Tag Archives: Roy MacGregor

Elmer Ferguson’s Letter

Recently I added two original letters to my collection. I’ll put the other up later on because spacing things out is my new mental health strategy. Sometimes it’s good to be spaced out.

I’ve got a bunch of cool letters and I’m very happy about this one, a beauty from 1929 on Montreal Herald letterhead from the one and only Elmer Ferguson, who was a long time editor of the Herald, later a Gazette columnist, and a guy an important award is named after.

I love old letters. Nobody sends me any, so I’ve resorted to collecting other people’s.
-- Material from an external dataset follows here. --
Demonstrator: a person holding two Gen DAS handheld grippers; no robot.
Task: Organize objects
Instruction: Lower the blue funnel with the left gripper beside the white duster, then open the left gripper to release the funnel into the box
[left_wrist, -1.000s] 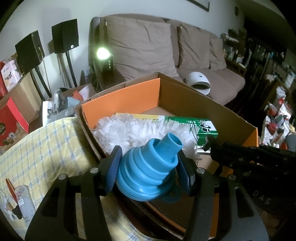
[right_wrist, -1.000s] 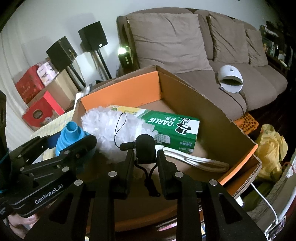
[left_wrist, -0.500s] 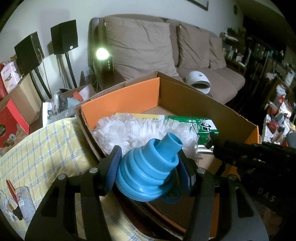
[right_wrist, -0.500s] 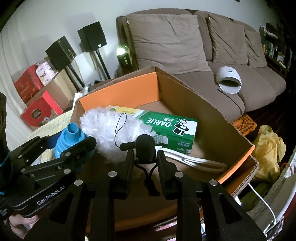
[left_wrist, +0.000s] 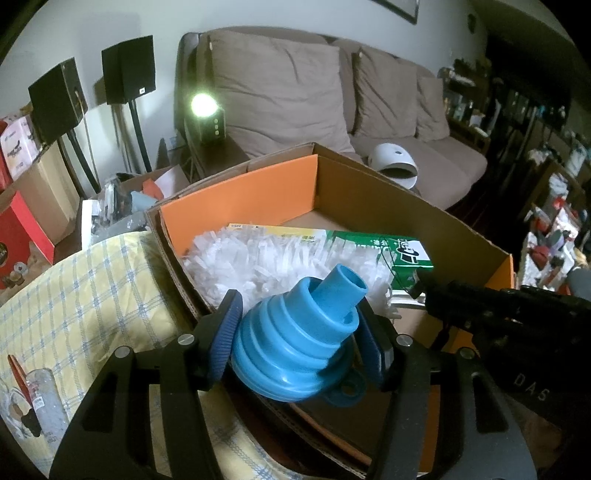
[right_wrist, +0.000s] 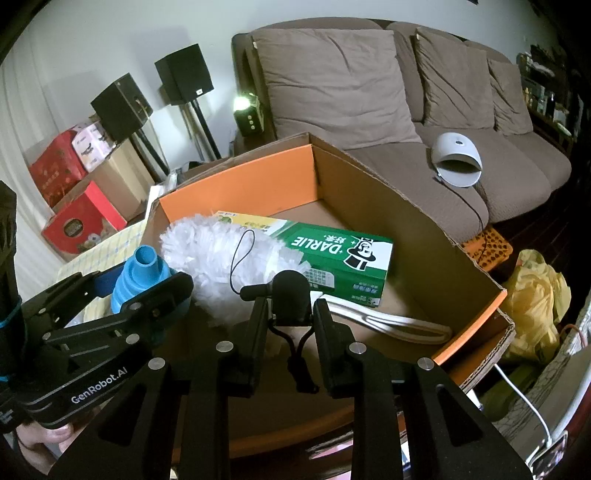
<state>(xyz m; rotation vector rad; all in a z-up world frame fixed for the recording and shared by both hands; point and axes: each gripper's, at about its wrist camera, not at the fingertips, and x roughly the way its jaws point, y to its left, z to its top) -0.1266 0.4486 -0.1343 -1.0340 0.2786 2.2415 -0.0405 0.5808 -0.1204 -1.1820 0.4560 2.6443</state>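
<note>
Blue funnel (left_wrist: 299, 339) sits between the left gripper (left_wrist: 295, 343) jaws, which have just been opening, spout aimed forward over the cardboard box (left_wrist: 406, 206); the right gripper (right_wrist: 290, 314) beside it clamps a small black device (right_wrist: 290, 295)

Black claw (right_wrist: 290, 325), silver screws, white "GenRobot.AI" lettering.
</note>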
Of course, I don’t write letters either but that’s beside the point.

I’ve added a small story about Elmer below it

Elmer

Elmer Ferguson, born in 1885 and deceased in 1972, was the sports editor for the now-defunct Montreal Herald, a newspaper in existence from 1811 to 1957. That’s quite a run. 146 years.
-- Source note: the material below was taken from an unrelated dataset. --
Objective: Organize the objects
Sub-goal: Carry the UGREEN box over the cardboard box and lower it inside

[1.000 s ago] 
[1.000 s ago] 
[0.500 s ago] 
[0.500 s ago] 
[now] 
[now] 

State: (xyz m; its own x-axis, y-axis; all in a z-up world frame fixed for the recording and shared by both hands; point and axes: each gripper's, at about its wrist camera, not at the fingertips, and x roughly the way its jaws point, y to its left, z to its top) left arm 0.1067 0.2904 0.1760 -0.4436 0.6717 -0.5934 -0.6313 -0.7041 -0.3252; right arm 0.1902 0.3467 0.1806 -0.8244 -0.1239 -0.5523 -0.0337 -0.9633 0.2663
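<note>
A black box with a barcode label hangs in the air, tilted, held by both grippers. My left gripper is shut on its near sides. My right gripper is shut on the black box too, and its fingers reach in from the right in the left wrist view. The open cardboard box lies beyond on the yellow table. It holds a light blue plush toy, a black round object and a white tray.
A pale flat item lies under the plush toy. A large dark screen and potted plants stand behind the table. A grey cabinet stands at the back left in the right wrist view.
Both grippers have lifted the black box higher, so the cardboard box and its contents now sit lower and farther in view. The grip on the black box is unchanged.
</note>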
Elmer also did color commentary on radio broadcasts, first with the Montreal Maroons between 1933 and 1938, and then the Habs from 1938 to 1967. He worked alongside the late, great Danny Gallivan in later years.

Mr. Ferguson, who has signed the letter using fountain pen, was inducted into the media section of the Hockey Hall of Fame in 1982, and the Elmer Ferguson Memorial Award is given each year to a journalist “in recognition of distinguished members of the newspaper profession whose words have brought honour to journalists and to hockey“.

Those given this big time award are automatically placed in the Hall of Fame, and among the many honoured are the likes of Jacques Beauchamp, Red Burnett, Trent Frayne, Red Fisher, Andy O’Brien, Michael Farber, and Roy MacGregor, all writers I’ve admired greatly over the years.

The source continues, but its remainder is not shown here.